If you and your spouse have settled on an amiable divorce and do not need to take one another to court, what additional methods are available?
Mediation is one such method that may work out well.
What is mediation?
Forbes takes a look at divorce mediation. This option allows for a divorce mediator to act as a referee of sorts for the divorcing couple.
In essence, you and your spouse will work with a mediator to iron out the trickier details of your split. This can include coming to agreements on child custody schedules, alimony payments, the division of assets and more.

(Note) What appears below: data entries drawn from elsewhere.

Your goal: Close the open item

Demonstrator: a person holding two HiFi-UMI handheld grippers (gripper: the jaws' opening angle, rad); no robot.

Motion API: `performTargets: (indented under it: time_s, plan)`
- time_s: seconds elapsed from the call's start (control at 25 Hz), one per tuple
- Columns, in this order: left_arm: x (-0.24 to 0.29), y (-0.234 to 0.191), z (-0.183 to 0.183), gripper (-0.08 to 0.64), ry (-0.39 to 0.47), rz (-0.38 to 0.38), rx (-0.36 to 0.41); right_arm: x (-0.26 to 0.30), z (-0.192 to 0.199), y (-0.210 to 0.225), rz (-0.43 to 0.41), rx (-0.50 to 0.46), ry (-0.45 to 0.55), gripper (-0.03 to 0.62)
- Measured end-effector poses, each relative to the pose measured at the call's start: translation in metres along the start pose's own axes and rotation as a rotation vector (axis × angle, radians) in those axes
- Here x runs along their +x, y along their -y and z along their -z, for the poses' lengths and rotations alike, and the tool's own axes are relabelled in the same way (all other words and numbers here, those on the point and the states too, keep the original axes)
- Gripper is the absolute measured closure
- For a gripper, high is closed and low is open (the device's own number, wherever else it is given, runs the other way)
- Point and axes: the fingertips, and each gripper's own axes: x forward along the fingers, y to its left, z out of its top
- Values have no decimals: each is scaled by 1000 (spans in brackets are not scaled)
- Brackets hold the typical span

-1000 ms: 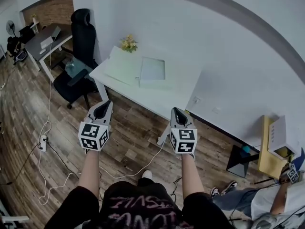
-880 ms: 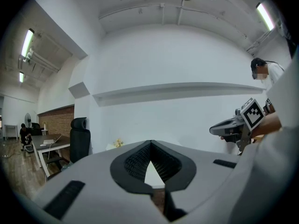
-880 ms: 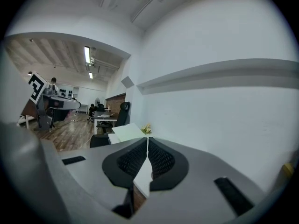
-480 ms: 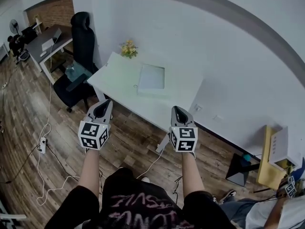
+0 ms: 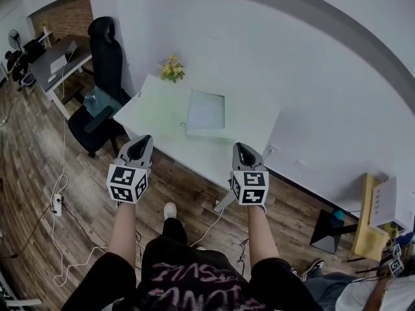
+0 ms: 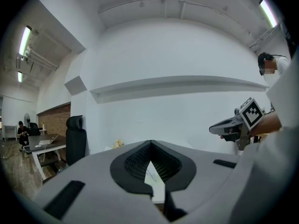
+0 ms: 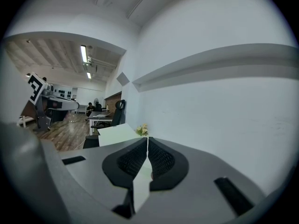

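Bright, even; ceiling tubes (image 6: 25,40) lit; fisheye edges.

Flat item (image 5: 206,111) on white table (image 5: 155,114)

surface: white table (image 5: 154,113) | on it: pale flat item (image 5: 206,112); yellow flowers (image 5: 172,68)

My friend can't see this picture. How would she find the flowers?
Look at the white table against the white wall. At its far corner, near the black chair, sit the flowers. They are the only yellow thing on it.
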Motion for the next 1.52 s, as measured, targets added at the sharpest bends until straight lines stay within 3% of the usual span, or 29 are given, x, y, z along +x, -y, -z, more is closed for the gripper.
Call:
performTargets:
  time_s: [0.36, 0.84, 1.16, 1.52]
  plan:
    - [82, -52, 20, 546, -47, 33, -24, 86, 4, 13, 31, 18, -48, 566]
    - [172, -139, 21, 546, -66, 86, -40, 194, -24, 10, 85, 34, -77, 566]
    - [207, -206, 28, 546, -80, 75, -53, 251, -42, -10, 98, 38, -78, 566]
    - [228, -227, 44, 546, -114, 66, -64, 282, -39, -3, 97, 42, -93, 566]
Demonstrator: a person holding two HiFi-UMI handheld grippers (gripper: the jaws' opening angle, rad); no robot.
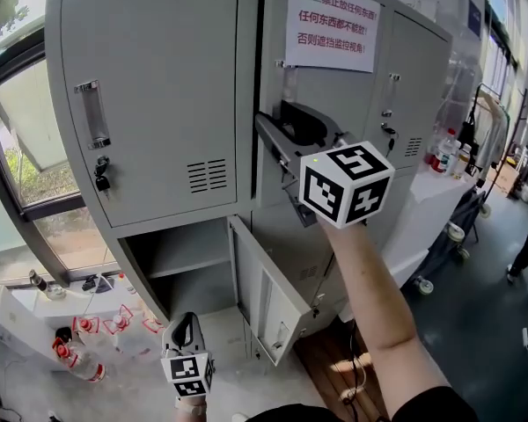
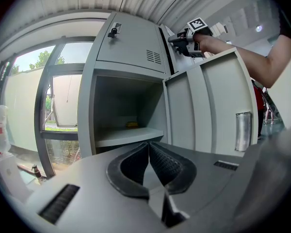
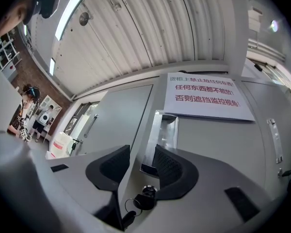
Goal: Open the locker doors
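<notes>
Up at the locker [image 1: 246, 77], on its middle upper door [image 1: 334, 95] just below a taped notice [image 1: 332, 11], the right claw [image 3: 140, 166] stands spread astride the door's left edge. One jaw sits on the front beside the handle [image 3: 164, 130] and the other round the side, with a key [image 3: 143, 201] hanging in the lock right under it. Down low, the left claw [image 2: 149, 166] is pressed together on nothing and faces the bottom-left compartment, whose door [image 1: 264, 297] already swings wide — a shelf [image 2: 128, 136] shows inside, and the door above it is shut.
</notes>
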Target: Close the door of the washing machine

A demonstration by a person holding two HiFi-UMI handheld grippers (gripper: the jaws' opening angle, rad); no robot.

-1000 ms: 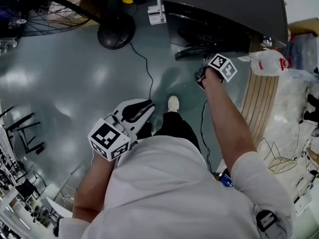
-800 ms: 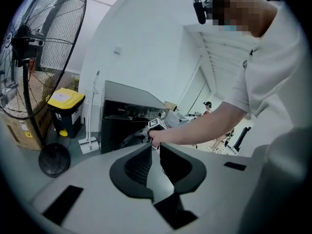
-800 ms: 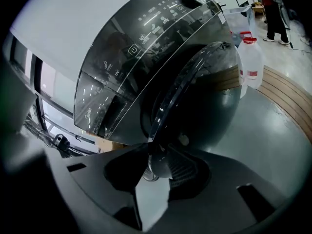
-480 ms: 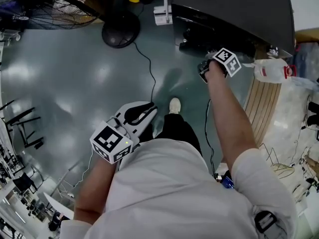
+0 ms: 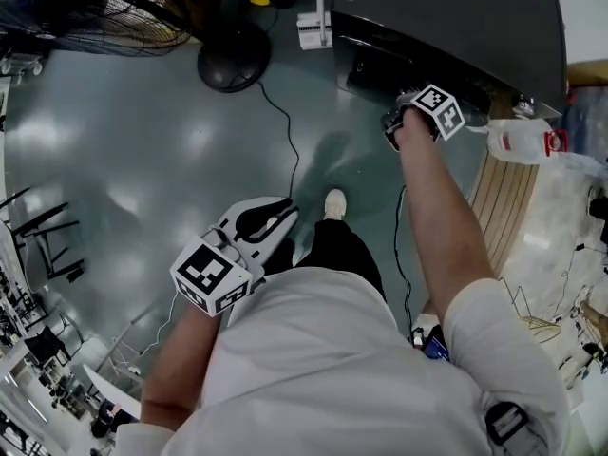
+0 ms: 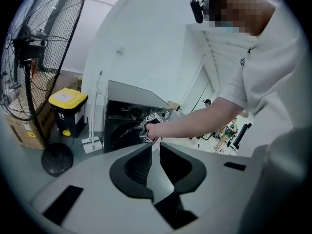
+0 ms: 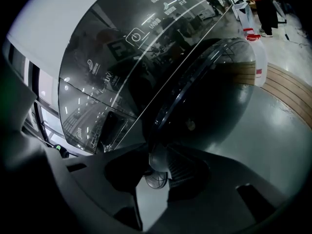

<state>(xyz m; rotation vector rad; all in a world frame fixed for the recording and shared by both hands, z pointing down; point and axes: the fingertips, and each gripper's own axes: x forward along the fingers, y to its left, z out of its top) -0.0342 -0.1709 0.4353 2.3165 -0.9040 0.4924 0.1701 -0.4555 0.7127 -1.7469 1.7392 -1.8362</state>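
Nearer shut than a second ago, the door is swinging into the washing machine, dead ahead of the right hand-held gripper clamping its rim.

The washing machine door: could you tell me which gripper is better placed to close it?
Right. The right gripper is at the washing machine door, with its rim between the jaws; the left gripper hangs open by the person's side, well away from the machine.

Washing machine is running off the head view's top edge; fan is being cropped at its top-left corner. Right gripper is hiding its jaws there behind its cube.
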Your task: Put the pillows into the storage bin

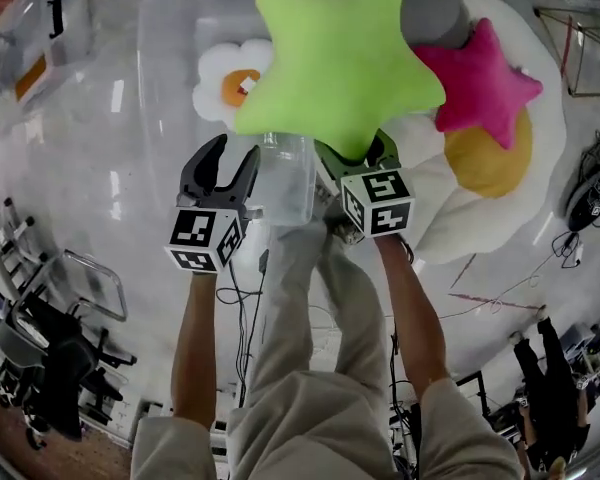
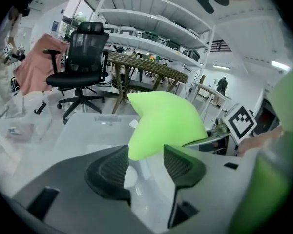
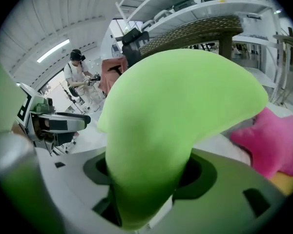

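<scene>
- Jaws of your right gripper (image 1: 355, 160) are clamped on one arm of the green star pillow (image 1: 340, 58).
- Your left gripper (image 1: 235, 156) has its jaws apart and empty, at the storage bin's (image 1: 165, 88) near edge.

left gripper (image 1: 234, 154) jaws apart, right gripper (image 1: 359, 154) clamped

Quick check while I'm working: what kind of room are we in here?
Probably a lab or workshop, not a home: open metal shelving, a black office chair, and a person working with equipment in the background.
</scene>
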A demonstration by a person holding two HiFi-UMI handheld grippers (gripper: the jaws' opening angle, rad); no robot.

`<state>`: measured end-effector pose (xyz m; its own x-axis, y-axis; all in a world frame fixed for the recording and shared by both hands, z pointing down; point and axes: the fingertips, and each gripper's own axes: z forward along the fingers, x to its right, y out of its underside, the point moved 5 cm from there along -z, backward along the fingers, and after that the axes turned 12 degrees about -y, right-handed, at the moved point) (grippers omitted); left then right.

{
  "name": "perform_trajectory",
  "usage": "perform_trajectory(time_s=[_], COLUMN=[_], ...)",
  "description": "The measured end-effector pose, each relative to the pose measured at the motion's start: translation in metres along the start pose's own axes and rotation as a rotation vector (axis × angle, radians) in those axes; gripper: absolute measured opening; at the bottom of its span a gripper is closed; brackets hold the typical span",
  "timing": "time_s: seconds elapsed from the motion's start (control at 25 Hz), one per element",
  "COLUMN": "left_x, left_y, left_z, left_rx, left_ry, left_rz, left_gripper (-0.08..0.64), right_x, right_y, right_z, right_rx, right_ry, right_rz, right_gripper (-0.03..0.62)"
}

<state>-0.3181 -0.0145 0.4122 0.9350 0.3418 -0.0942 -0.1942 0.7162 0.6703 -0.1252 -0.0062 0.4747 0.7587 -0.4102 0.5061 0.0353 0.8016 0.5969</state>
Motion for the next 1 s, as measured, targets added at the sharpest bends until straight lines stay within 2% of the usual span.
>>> perform_trajectory(time_s=[0.24, 0.56, 0.6, 0.68, 0.76, 0.88, 1.0], left_x=[-0.059, -0.074, -0.075, -0.074, -0.07, -0.06, -0.051], left_y=[0.026, 0.046, 0.047, 0.046, 0.043, 0.037, 0.032], left_z=[-0.023, -0.033, -0.033, -0.031, -0.028, -0.022, -0.013], left_rx=[-0.001, -0.016, -0.018, -0.019, -0.018, -0.016, -0.019], left_ry=[-0.086, -0.119, -0.116, -0.111, -0.105, -0.083, -0.056], left_rz=[-0.083, -0.125, -0.126, -0.123, -0.117, -0.099, -0.077], left_gripper=[0.222, 0.222, 0.222, 0.222, 0.222, 0.222, 0.222], right_x=[-0.049, -0.053, -0.052, -0.05, -0.053, -0.06, -0.054], right_y=[-0.005, 0.008, 0.01, 0.015, 0.022, 0.023, 0.025], right_z=[0.081, 0.159, 0.169, 0.191, 0.207, 0.204, 0.188], right_rx=[-0.087, -0.217, -0.22, -0.223, -0.262, -0.233, -0.179], right_ry=[-0.102, -0.158, -0.178, -0.244, -0.305, -0.313, -0.291], right_rz=[-0.042, -0.011, 0.018, 0.104, 0.123, 0.024, 0.023], right_gripper=[0.31, 0.324, 0.339, 0.41, 0.555, 0.561, 0.561])
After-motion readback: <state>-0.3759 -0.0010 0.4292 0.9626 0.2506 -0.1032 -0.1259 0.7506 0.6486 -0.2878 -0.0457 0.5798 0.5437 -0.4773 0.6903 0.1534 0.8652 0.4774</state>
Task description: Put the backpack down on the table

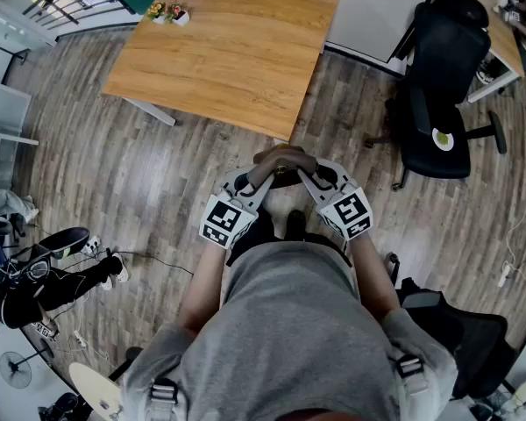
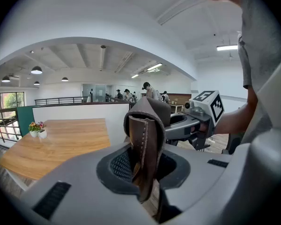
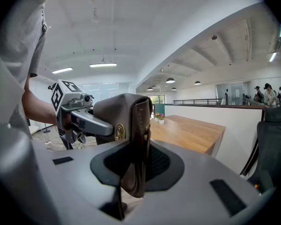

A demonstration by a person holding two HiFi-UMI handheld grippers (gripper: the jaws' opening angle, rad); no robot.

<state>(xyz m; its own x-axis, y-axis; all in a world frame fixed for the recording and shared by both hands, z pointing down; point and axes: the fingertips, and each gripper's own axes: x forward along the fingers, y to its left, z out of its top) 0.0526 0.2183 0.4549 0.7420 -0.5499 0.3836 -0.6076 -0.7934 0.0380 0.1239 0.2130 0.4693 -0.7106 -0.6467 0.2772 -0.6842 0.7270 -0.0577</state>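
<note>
left gripper + right gripper | grip backpack handle | gold badge illegible

Office surroundings on a grey plank floor

A black office chair stands ahead and to the right of the jaws, with a small round green-and-white thing on its seat; two little flower pots sit far ahead to the left; a white partition runs far ahead to the right; a black heap of gear lies behind and to the left; people stand in the distance beyond.
</note>
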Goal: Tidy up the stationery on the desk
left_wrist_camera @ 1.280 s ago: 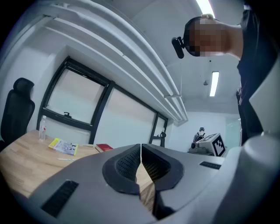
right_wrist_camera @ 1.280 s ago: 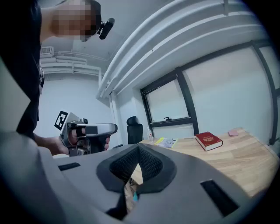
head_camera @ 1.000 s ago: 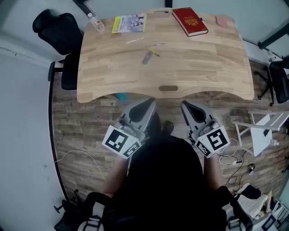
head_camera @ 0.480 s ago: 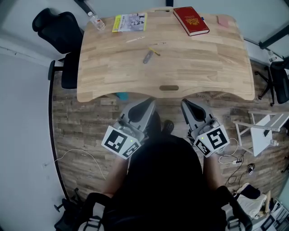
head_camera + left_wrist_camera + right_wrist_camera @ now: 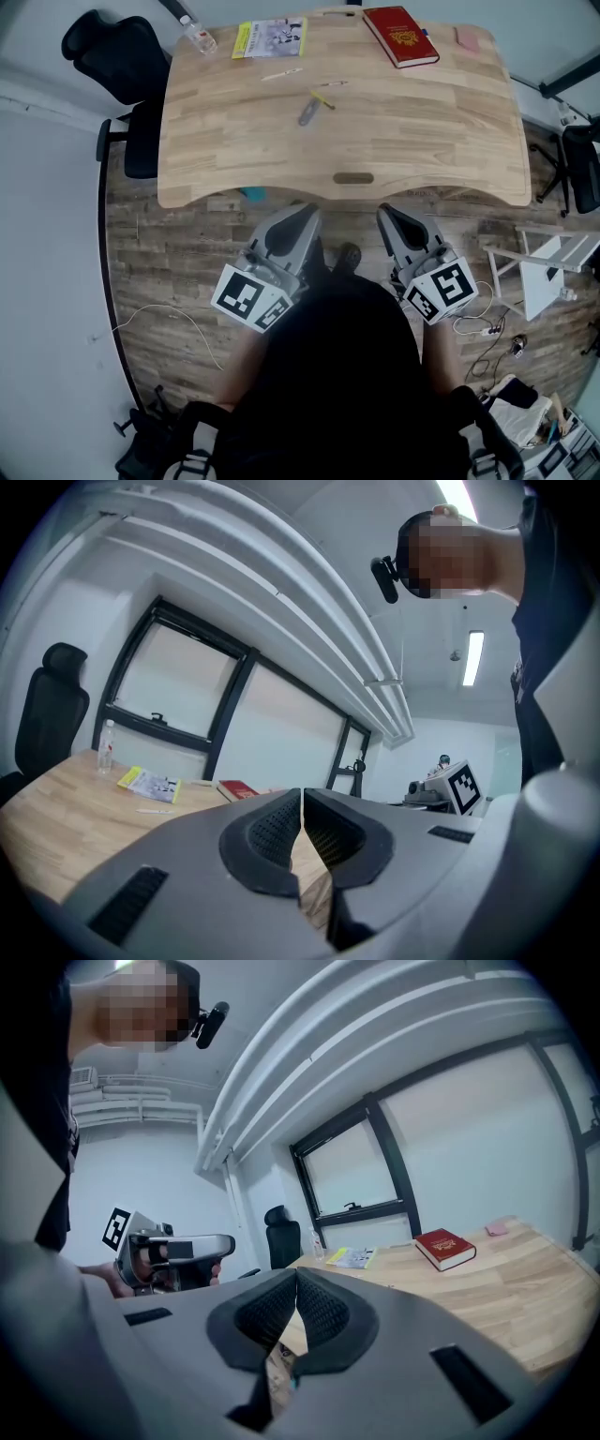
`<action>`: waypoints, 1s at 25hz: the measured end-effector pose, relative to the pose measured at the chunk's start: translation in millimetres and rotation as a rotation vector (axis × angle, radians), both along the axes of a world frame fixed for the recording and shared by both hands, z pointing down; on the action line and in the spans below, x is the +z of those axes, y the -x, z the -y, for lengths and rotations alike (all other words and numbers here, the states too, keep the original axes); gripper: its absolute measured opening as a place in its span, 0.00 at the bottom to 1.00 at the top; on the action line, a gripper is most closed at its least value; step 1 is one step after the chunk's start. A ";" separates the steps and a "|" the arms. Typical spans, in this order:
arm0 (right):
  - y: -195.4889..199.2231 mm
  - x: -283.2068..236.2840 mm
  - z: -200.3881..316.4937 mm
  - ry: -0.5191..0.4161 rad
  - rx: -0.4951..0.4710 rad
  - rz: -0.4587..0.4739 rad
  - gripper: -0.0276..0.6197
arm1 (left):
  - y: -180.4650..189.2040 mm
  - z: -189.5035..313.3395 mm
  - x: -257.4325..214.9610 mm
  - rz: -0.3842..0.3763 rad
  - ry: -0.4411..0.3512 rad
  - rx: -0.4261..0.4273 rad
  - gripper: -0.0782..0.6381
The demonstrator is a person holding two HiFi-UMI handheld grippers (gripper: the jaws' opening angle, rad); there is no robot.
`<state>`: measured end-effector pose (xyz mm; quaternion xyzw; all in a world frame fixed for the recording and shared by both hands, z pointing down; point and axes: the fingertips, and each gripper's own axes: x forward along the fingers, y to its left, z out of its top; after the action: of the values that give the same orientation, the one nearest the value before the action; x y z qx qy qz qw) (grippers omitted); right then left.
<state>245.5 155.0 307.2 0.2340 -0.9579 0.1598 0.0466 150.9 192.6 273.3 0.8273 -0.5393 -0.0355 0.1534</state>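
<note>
- The left gripper (image 5: 304, 210) is held just short of the desk's (image 5: 422, 141) near edge. In its own view (image 5: 302, 797) the jaws are pressed together with nothing between them.
- The right gripper (image 5: 385, 212) is beside it, towards 3 o'clock. Its jaws (image 5: 295, 1281) are also fully closed and empty.
- Both grippers point towards 12 o'clock, at the desk (neither touches anything on it).
- The stationery lies on the far half of the desk, well apart from both grippers.
- A red book (image 5: 401, 36) lies flat at about 1 o'clock from the desk's middle, near the far edge.
- A small pink thing (image 5: 467, 38) lies just at 3 o'clock of the book.
- A booklet (image 5: 270, 38) lies at about 11 o'clock, with a bottle (image 5: 198, 37) at 9 o'clock of it, on the corner.
- A pale pen (image 5: 281, 74) lies just at 6 o'clock of the booklet.
- A grey marker (image 5: 307, 113) lies nearer the middle, with a yellow pen (image 5: 322, 99) touching or just beside its far end.
- A black chair (image 5: 117, 56) stands off the desk's 9 o'clock side.
</note>
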 end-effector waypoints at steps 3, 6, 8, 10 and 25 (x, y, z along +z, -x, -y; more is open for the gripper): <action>14.4 3.2 11.3 0.008 0.018 -0.019 0.07 | 14.6 10.6 -1.0 -0.002 -0.005 0.013 0.16; 38.1 0.6 25.1 0.005 0.019 -0.027 0.07 | 39.4 25.9 -7.8 -0.002 -0.025 0.010 0.16; 56.0 -2.4 35.9 -0.003 0.024 -0.036 0.07 | 59.3 36.0 -11.0 -0.010 -0.034 0.003 0.16; 73.0 -4.8 50.8 -0.009 0.046 -0.045 0.07 | 79.0 47.2 -11.6 -0.016 -0.038 0.003 0.16; 181.9 20.5 158.4 0.031 0.320 -0.186 0.08 | 204.0 128.4 -1.2 -0.056 -0.026 0.149 0.16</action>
<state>63.7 -3.4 327.8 0.3962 -0.8975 0.1576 0.1125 -53.1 64.2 272.1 0.8657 -0.4714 -0.0541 0.1596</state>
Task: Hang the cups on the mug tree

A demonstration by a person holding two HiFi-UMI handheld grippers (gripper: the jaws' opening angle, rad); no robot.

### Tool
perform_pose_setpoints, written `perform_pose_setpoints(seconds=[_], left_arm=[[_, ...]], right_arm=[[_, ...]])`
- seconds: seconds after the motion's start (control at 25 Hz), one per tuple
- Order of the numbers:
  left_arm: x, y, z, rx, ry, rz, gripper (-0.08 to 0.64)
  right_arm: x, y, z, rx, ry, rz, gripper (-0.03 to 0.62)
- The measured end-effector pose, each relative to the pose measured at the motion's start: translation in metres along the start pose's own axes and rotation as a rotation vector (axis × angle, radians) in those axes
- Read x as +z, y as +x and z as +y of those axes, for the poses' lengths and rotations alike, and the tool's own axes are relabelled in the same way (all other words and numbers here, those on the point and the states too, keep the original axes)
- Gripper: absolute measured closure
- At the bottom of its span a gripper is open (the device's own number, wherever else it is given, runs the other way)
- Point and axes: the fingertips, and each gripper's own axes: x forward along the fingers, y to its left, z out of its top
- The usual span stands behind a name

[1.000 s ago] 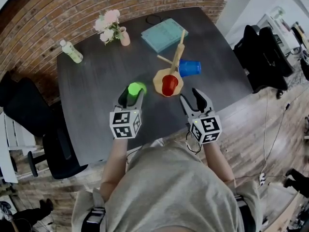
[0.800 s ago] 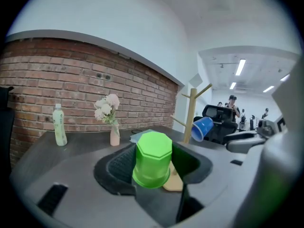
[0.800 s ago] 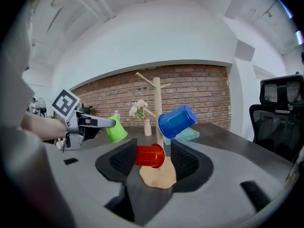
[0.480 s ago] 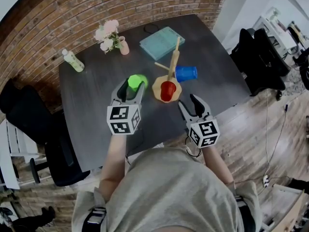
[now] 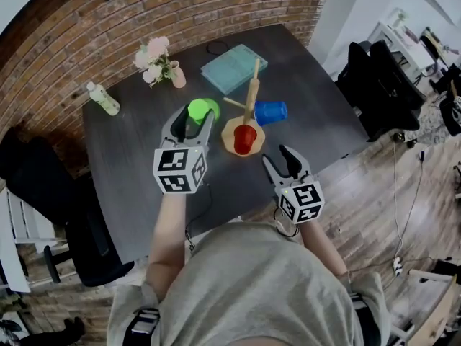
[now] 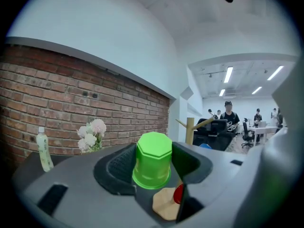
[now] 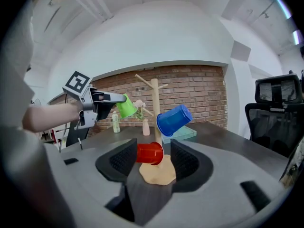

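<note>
**A:** Which step is this?

**B:** The last cup, I'd say. The left gripper (image 5: 193, 121) is clamped on the green cup (image 6: 153, 158), held in the air left of the mug tree (image 5: 252, 92). The blue cup (image 5: 270, 112) and red cup (image 5: 244, 140) already hang on its pegs.

**A:** And next?

**B:** Tilt the green cup onto a free upper peg. The right gripper (image 5: 279, 161) sits near the tree's base, jaws apart, empty.

**A:** Any contents?

**B:** Only pink flowers in the vase (image 5: 176, 78) behind the tree.
</note>
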Motion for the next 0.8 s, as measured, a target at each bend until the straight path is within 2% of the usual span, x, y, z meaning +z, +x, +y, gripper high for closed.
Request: perform_pose_setpoints(seconds=[0.36,0.8], left_arm=[[0.013,0.015,-0.015,-0.054,0.000,-0.029,0.333],[0.010,0.033,-0.032,-0.118,-0.006,-0.018,0.333]], right_arm=[[0.002,-0.008,-0.006,-0.032,0.006,-0.005,0.374],[-0.001,-0.014,-0.015,-0.070,0.019,-0.001,0.374]])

A mediator’s only job is to ensure that you both have the time and space to have a proper discussion, and that arguments do not bubble out of control.
Who does it work for?
Mediation is a great option for couples who want to have full control over their divorce. Going to court takes that control out of your hands, and the court will have the final say on everything.
Generally speaking, mediation works best for couples who can still hold a civil and polite conversation with one another. Mediators are not there to speak on your behalf, after all. They are there to help you work through discussions.
Who may want to opt for something else?
Typically speaking, mediation does not work well for couples constantly at one another’s throats. If you can barely get through a discussion without an argument breaking out, a mediator is not going to miraculously solve this and make it so you can smoothly speak to one another.
Thus, if you fall into this category, you may want to look into another alternative instead.